There it was again, that vulnerability he had sensed earlier, so strong now that he could almost taste it on the tip of his tongue. “Teddy?”
“I’m sure it’s not his real name. It’s what he calls himself.”
“And how does he contact you?” He took a step closer. He had suggested to Fia that she might be the killer, or at least be involved in the murders, but now that he’d actually seen her, had a chance to sense her being, it didn’t feel that way to him.
She watched him, but did not move. “Over the Internet. We’ve never spoken.”
“So…he’s stalking you?”
“I suppose you could call it that.”
“Why you?”
She looked down at the sand, breaking eye contact for the first time since he’d approached her. “I don’t know,” she murmured.
“And how long has he been contacting you?”
She shrugged her slender shoulders. “I don’t know. A year or two, maybe.”
She was lying. Anyone who had a murderer stalking them would know exactly when it started, down to the very date and time. His gaze narrowed. “And you have no idea how or why he chose you?”
She shook her head, not speaking. She was watching him again, almost beseechingly.
Arlan wanted to believe her. Logic told him he shouldn’t, but he wanted to. He tried a different tack. “Does he ask you to participate in the murders?”
She slid her hands into the pockets of her sweatshirt. The wind off the ocean had grown cool. “No.”
“Does he threaten you?”
She was slow to answer, as if contemplating the question. “Not really.”
“I don’t mean to be insensitive, Maggie, but I find this all pretty hard to believe. Men like this…this monster are very purposeful in everything they do. Everything they say. Every decision they make. You’re not telling me the whole truth here.”
“You calling me a liar?” Her head cocked at the slightest angle.
“Maybe.”
Moonlight bathed her nose and lower jaw when her chin jutted forward. “Would you blame me if I was lying? At least about certain details?”
She had a fair point. If she was telling the truth, if the Buried Alive Killer was contacting her, she should be cautious. And she should certainly be afraid. He took another step closer, hoping to get a better look at her. She smelled good, like a new rain. “Why didn’t you just go to the police? What are you afraid of, Maggie?”
Her response was incredulous. “He says he’ll kill others. Many. And it will be my fault.”
He looked over her shoulder to the waves crashing in, the foam sweeping the sand clean and smooth. He remembered the night of the shipwreck. Swimming to shore at Clare Point. A new beginning for him and for the sept.
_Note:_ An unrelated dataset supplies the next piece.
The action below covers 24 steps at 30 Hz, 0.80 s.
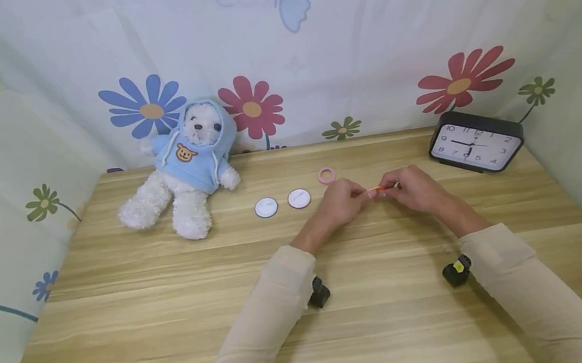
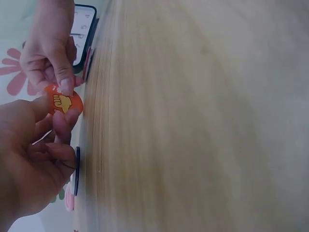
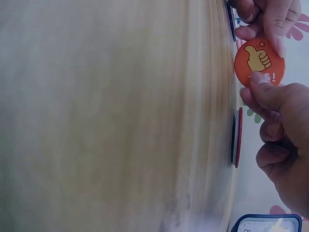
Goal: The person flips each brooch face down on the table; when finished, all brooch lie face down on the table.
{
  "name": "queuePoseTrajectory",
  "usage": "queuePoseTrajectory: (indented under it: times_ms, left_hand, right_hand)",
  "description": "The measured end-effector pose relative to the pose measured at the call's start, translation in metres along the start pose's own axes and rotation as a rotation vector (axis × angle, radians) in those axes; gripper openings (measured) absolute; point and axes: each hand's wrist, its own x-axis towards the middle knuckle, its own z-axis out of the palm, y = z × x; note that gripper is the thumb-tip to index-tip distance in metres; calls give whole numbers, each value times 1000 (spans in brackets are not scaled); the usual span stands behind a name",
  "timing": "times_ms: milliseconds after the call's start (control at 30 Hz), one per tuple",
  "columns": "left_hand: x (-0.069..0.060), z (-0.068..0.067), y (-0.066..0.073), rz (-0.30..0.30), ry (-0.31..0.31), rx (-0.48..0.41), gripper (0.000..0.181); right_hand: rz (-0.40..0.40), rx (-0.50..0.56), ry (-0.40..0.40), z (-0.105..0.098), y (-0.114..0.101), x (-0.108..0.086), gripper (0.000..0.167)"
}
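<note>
Both hands pinch a round orange button badge [image 3: 259, 57] between them, a little above the wooden table. A yellow thumbs-up is printed on its face. My left hand [image 1: 344, 200] grips one edge with thumb and fingers, while my right hand [image 1: 414, 189] pinches the opposite edge. Two white-backed round badges [image 1: 266, 207] lie flat to the left of the hands. Just behind the left hand is a pink ring [image 1: 320, 176]. Seen edge-on in the right wrist view, flat discs with a red rim [image 3: 239, 137] lie near the right hand; the head view hides them.
A white plush bear [image 1: 190, 212] in a blue hoodie leans against the flowered backdrop at the back left. At the back right stands a black-framed clock [image 1: 503, 148]. The wooden tabletop [image 1: 388, 326] extends toward the front, under both forearms.
</note>
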Motion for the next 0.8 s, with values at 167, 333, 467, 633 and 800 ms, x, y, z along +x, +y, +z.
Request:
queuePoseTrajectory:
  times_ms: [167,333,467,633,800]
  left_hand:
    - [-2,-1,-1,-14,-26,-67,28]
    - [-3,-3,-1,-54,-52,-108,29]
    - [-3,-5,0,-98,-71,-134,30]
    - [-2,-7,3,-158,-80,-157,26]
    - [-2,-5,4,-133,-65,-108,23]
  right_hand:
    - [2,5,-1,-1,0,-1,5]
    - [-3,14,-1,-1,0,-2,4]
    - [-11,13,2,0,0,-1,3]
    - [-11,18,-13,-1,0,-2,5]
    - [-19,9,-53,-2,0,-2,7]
Arlan shifted his gaze to her again. She was watching him intently. He took a chance and slowly reached out and pushed her hood down. An abundance of blond hair tumbled down her back, smooth and straight and long, and he remembered another woman’s hair the very same color. Same texture.
Arlan closed his eyes for a moment and in his head, time shifted and he saw her as clearly as if she were standing in front of him. Lizzy, his sweet, pretty Lizzy. And then he saw the blood.
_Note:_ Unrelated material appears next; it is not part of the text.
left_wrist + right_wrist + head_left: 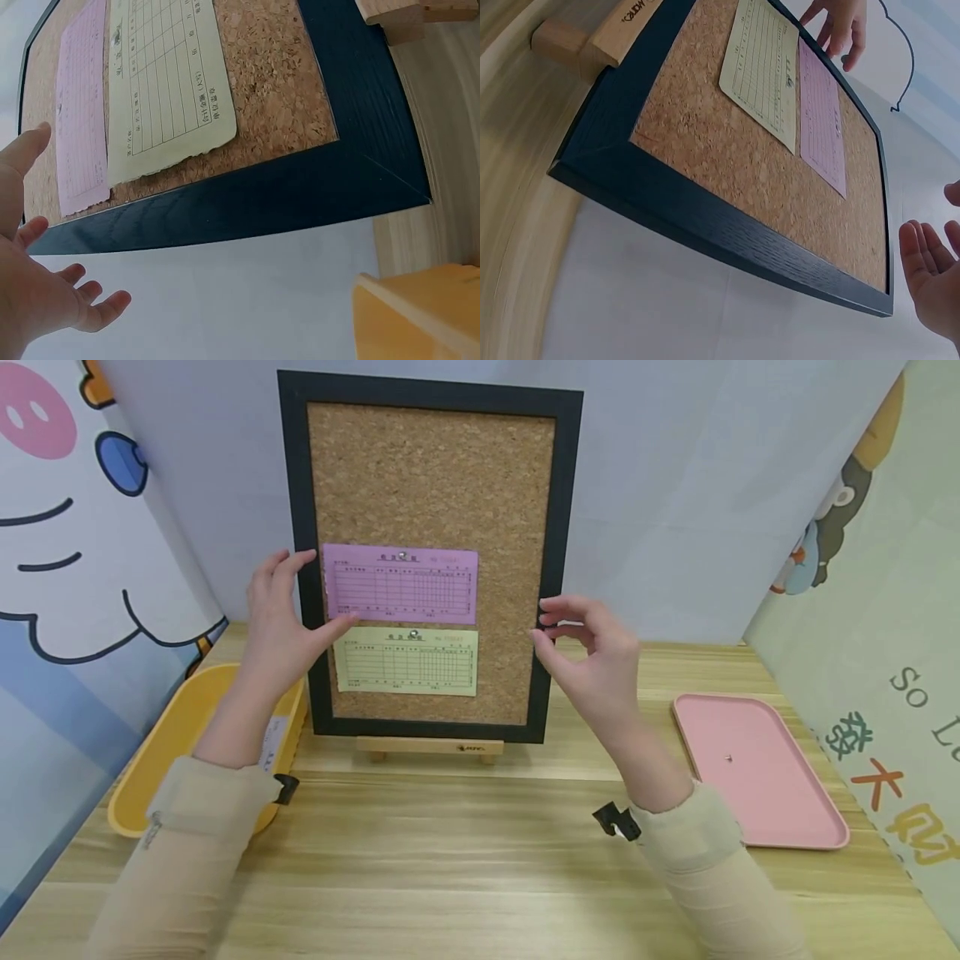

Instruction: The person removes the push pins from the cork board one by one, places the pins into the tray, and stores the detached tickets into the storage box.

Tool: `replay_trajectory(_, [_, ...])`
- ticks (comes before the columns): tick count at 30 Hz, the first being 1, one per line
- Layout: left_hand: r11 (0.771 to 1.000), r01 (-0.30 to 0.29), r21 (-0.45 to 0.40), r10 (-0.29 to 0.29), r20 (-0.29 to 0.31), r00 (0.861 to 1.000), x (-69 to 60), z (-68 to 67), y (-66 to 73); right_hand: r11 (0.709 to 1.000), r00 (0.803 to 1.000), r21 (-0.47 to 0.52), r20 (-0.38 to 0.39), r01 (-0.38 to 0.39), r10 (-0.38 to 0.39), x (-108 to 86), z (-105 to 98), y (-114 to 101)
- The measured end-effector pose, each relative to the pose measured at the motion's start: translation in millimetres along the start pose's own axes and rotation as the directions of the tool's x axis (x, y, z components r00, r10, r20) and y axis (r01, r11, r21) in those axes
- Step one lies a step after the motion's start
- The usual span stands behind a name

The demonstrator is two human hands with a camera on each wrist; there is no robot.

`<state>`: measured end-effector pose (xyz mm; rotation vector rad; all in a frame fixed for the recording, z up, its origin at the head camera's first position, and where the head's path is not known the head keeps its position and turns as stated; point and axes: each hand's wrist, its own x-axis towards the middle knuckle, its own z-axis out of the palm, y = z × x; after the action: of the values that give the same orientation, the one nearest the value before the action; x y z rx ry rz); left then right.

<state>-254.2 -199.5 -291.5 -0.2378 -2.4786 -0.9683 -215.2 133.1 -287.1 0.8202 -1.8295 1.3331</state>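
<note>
Two containers on my feed. Yellow bin, 8 o'clock: a white printed paper shows at its right side, partly behind the left wrist; can't tell whether it lies loose or sticks to the wall. Pink tray, 4 o'clock: one tiny pin-like item near its middle, too small for me to identify.

Cork board in a black frame stands toward 12 o'clock on a wooden easel. Purple slip is pinned on its lower half; pale green slip is pinned just below it at 6 o'clock. Each has a shiny pin near the top.

Left hand, 9 o'clock: wide, thumb in front of the cork near the purple slip's lower edge, fingers by the frame. Right hand, 3 o'clock: fingers bent, modest gap to the thumb, beside the frame. Contact on either: can't tell.

Surface is a wood-grain table. Pale backdrop at 12; cartoon panel at 10; lettered panel at 3.
</note>
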Motion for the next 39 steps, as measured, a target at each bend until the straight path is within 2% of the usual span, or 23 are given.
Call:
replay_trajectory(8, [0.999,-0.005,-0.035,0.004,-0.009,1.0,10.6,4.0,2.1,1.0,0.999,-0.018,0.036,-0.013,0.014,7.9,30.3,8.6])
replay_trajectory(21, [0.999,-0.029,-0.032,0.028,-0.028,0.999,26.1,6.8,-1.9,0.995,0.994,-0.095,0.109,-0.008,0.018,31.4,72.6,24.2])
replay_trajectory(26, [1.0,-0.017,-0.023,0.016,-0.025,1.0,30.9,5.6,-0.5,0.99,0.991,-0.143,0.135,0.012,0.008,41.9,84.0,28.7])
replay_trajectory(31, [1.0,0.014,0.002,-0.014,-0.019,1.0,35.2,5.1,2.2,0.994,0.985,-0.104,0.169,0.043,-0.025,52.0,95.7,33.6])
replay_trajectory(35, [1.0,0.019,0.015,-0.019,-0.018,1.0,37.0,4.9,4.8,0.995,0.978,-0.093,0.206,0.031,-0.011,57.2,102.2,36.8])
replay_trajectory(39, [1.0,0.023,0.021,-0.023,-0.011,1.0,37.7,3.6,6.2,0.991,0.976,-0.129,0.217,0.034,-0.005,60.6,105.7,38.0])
Maggie cleared her throat. “Arlan?”
He opened his eyes. Blinked. The memories were like this sometimes, washing over him with the force of strong ocean waves. He was helpless against them. He could not stop them.
Maggie was so like Lizzy and yet different. Lizzy had been so confident, so bold and strong and full of life. This young woman before him, she was barely a shadow in comparison. He would not have been surprised if he had reached for her and grasped nothing but air.
“I’m okay,” Arlan said.
“You thinking about someone? Someone gone. Dead?” she asked, her voice as light and innocent as a child’s. Almost ethereal.
He wondered how she knew. Humans were generally so insensitive to feelings. Everything always had to be written, spoken, explained clearly for them to understand. And even then, they didn’t always get it.
“You want to sit down?” Arlan asked, gesturing toward the water’s edge.
“No. I’m not going to talk to you about this. I want to talk to Fia.”
“And she wants to talk to you.”
“So I guess we’ll both have to wait.”
Clouds drifted, settling in over the peninsula, blocking most of the moonlight, and the night suddenly grew darker. They both glanced up at the dark sky.
“Is there a way Fia can contact you?” he asked. “A phone number?”
“I’ll call her.”
It was obvious the meeting was over, yet Maggie continued to stand there.
“You lonely, Arlan?”
The question stunned him. He wasn’t sure how to respond.
“Because I am,” she continued. “And what lonely people are best at spotting”—she took a step forward and boldly took his hand in hers—“is other lonely people.” She raised his hand and drew it across her cheek.
Arlan literally felt his legs go weak. He’d heard a lot of come-ons in his lifetimes. There was no doubt that the ladies liked him, human and otherwise. And he liked them. But he’d sworn off HFs a long time ago. Vampires and humans just didn’t mix well in the sack. It was too risky. He had learned that lesson over a century ago. At least he thought he’d learned….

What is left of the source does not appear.